Today hemp for commercial use is grown mostly by China, Hungary, England, Canada, Australia, France, Italy, Spain, Holland, Germany, Poland, Romania, Russia, Ukraine and India and throughout Asia.

The difference between - Hemp and Marijuana: both come from the same plant - Cannabis Sativa L. However, it is from a different variety, or subspecies that contains many important differences.


Industrial hemp contains only about 0.3% - 1.5% THC (Tetrahydrocannabinoids, the intoxicating ingredients that make you high) while marijuana contains about 5% - 10% or more THC. 
In order to get a psychoactive effect, one would need to smoke ten or twelve hemp cigarettes over a very short period of time.  

“Industrial hemp could transform the economy of the ‘Whole World’ in a positive and beneficial way, and therefore should be exploited to its full potential.”

Thursday, 7 April 2016

WHY SHOULD WE RECYCLE?

Firstly, in order to help heal Mother Earth everyone on of us need to reduce our garbage load i.e. ‘Carbon footprint’.

One of the ways to do this is ‘recycling’. 

By not separating and recycling we are overloading the Mother Earth.  Everything then goes and gets thrown into the already full landfills.    

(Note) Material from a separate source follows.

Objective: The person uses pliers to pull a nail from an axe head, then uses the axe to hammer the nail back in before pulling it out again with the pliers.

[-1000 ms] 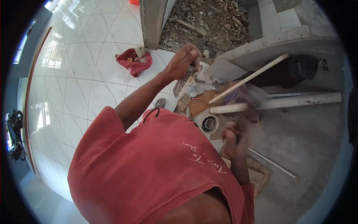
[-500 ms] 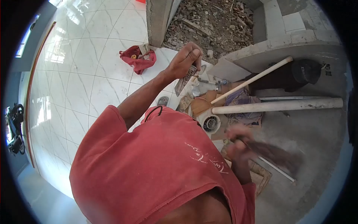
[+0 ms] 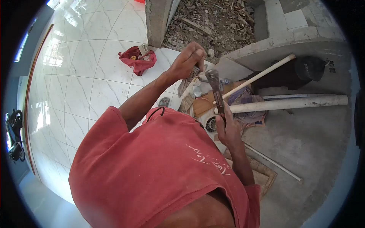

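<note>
My left hand (image 3: 187, 60) is closed around a flat, dirty metal chisel (image 3: 186, 81) that points down at the edge of the white tiled floor. My right hand (image 3: 227, 131) grips the handle of a hammer (image 3: 215, 88). The hammer head is raised close beside the top of the chisel, just below my left fingers. My red shirt (image 3: 159, 171) hides the floor under my body.
A thick white pipe (image 3: 292, 103) and a thinner one (image 3: 262, 75) lie across the concrete floor on the right. A red cloth bag (image 3: 136, 60) sits on the tiles. Rubble (image 3: 213, 19) fills the pit behind, and a black bucket (image 3: 304, 70) lies under the ledge.
My right hand swung the hammer down and out to the right, then brought it back up to the chisel. My left hand stayed on the chisel.
</note>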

Landfills are actually huge holes made in Mother Earth. So basically, what we are doing is burying our garbage into Mother Earth and hoping it will all go away. But actually it can’t since most of the garbage is manmade ‘plastic’ – which of course - non bio-degradable.

And since we are now running out of landfill space – the garbage is being deposited into the ocean – example: the Great Pacific garbage patch and many others and we are already aware of the effect and damage this is causing on the Marine mammals. 
Lets all try our best to help heal our Mother Earth by doing our bit - Reduce, Reuse, Recycle - the best way forward...

POLYSTYRENE FOAM/ STYROFOAM & RECYCLING

DID YOU KNOW?
Polystyrene foam just can’t be recycled and made to take another form or mould again (as the general plastic) because it’s already expanded.
In order to make polystyrene cups etc. one needs to use virgin polystyrene beads.


There are TWO MAIN TYPES OF POLYSTYRENE in use today – rigid polystyrene, and expanded polystyrene (also known as Styrofoam or polystyrene foam).

Ø  RIGID POLYSTYRENE (PS) – example: yoghurt tubs – is just polystyrene plastic, with no air bubbles added. This is much easier to recycle, and can simply be melted and moulded into new containers and other products.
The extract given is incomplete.